Compute bearing angle between two points, and use it as an argument to our lookup table.
"""
v = p_1 - p_0
angle = sym.atan2(v[1], v[0])
# Normalize between [0, 1] (where 0 corresponds to -pi, and 1 corresponds to pi).
angle_normalized = (angle + sym.pi) / (2 * sym.pi)
# Perform the lookup.
table_value = interpolate_table(table=table, arg=angle_normalized)
# Do some more symbolic operations with the result:
result = table_value * (p_1 - p_0).squared_norm()
return [
code_generation.ReturnValue(result),
]
To emit actual code for our LookupTable
type and interpolate_table
function, we customize
the code generator:
class CustomCppGenerator(code_generation.CppGenerator):
def format_call_external_function(self, element: ast.CallExternalFunction) -> str:
"""
Place our external function in the ``utilities`` namespace.
"""
if element.function == interpolate_table:
args = ', '.join(self.format(x) for x in element.args)
return f'utilities::{element.function.name}({args})'
return self.super_format(element)
def format_custom_type(self, element: type_info.CustomType) -> str:
"""
Assume the lookup table is implemented as a std::vector<double>.
"""
if element.python_type == LookupTable:
return 'std::vector<double>'
return self.super_format(element)
code = code_generation.generate_function(func=lookup_angle, generator=CustomCppGenerator())
print(code)
Which produces the following C++:
// Our generated method correctly accepts a `std::vector<double>`, and invokes
// the appropriately-namespaced `interpolate_table`.

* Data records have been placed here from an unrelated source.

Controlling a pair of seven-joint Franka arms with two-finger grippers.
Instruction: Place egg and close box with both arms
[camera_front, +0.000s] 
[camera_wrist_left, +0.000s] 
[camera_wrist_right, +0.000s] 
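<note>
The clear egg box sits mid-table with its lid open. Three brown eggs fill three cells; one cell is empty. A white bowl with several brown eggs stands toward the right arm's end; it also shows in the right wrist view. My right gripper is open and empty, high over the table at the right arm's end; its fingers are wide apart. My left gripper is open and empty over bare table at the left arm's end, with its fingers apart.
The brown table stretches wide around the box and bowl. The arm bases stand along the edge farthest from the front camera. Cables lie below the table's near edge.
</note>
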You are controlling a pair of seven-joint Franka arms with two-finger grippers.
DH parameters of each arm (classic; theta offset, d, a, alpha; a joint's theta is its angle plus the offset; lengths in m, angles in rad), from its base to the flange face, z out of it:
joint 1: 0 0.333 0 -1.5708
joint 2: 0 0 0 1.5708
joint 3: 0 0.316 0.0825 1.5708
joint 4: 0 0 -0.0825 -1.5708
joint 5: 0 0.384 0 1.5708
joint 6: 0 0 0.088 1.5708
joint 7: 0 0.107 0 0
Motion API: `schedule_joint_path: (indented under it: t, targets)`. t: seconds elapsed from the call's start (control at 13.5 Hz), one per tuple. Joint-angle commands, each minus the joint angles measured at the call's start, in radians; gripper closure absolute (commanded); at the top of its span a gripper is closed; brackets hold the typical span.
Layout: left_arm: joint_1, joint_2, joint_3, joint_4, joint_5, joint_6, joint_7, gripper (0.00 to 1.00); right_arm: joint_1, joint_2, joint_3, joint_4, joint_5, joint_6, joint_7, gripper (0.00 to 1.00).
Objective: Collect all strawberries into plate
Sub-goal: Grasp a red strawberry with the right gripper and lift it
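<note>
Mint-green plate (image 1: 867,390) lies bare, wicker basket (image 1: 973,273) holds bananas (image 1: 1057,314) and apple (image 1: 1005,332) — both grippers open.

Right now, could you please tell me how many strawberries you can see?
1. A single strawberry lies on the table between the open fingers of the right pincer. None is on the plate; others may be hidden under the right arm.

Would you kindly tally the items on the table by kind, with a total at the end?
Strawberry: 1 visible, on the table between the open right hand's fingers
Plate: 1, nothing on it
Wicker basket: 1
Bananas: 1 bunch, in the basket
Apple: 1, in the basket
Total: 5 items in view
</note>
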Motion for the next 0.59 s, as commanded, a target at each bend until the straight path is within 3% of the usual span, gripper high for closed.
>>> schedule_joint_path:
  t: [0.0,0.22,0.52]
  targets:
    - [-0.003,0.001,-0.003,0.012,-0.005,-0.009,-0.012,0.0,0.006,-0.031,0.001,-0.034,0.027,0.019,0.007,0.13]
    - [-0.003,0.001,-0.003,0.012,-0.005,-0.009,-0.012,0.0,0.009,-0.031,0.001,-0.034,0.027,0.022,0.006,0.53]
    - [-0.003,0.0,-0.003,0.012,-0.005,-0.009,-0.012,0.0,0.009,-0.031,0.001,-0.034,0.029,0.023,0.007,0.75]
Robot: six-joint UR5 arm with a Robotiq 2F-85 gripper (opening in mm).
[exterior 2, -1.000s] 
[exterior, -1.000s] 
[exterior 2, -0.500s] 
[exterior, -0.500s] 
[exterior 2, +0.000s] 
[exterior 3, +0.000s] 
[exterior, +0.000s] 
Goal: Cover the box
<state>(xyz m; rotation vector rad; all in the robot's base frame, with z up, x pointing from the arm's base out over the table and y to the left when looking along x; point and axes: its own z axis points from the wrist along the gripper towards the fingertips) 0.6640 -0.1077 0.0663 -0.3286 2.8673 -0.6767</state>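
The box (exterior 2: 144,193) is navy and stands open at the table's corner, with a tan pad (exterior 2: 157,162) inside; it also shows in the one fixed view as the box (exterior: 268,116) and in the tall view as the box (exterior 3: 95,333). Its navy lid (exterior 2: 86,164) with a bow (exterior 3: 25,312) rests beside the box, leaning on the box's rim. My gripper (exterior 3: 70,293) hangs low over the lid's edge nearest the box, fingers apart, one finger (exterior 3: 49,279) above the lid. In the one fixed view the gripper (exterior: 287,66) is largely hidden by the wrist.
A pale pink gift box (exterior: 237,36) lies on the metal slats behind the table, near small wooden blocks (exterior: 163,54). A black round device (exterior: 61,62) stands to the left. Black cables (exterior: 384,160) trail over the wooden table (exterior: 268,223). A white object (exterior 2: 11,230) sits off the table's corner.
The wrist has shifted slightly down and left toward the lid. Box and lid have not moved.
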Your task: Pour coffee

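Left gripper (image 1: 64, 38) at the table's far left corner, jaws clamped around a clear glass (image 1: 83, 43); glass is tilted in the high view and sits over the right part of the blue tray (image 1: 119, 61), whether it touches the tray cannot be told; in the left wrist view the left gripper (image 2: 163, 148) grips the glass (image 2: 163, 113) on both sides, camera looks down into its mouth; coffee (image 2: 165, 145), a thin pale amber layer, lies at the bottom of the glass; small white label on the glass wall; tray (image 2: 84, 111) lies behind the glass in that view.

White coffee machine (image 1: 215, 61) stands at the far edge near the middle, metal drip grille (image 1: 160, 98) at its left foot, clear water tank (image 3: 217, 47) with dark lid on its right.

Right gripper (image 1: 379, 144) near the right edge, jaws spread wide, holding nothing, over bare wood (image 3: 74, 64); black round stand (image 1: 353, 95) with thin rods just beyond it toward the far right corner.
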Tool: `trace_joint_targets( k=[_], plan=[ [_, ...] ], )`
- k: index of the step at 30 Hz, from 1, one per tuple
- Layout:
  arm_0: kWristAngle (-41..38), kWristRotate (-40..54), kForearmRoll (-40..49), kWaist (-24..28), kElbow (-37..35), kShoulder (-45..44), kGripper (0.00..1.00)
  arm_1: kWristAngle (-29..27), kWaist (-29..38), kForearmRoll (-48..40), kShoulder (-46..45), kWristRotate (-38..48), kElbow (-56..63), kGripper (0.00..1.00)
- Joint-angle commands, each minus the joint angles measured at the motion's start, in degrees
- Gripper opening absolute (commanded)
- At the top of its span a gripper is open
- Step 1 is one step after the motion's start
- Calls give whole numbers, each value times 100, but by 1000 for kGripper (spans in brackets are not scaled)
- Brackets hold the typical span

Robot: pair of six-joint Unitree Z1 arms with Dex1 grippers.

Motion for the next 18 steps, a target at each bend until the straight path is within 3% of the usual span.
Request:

template <typename Scalar, typename T1, typename T2>
Scalar lookup_angle(const std::vector<double> &table, const T1 &p_0, const T2 &p_1)
{
auto _p_0 = wf::make_input_span<2, 1>(p_0);
auto _p_1 = wf::make_input_span<2, 1>(p_1);
// ...
const Scalar v002 = _p_0(0, 0);
const Scalar v008 = _p_0(1, 0);
const Scalar v000 = _p_1(0, 0);
const Scalar v007 = _p_1(1, 0);
const Scalar v005 = v000 + -v002;
const Scalar v010 = v007 + -v008;
return (v005 * v005 + v010 * v010) *
utilities::interpolate_table(
table, static_cast<Scalar>(0.5) *
(static_cast<Scalar>(M_PI) + std::atan2(v010, v005)) *
(static_cast<Scalar>(1) / static_cast<Scalar>(M_PI)));
}
Note that nowhere did we explicitly tell wrenfold anything about the nature of
std::vector<double>
. For the most part we would prefer not to, since it would induce a great
deal more complexity in the code-generator. Instead we treat it as an opaque type that can be
passed through the generated function to a handwritten one.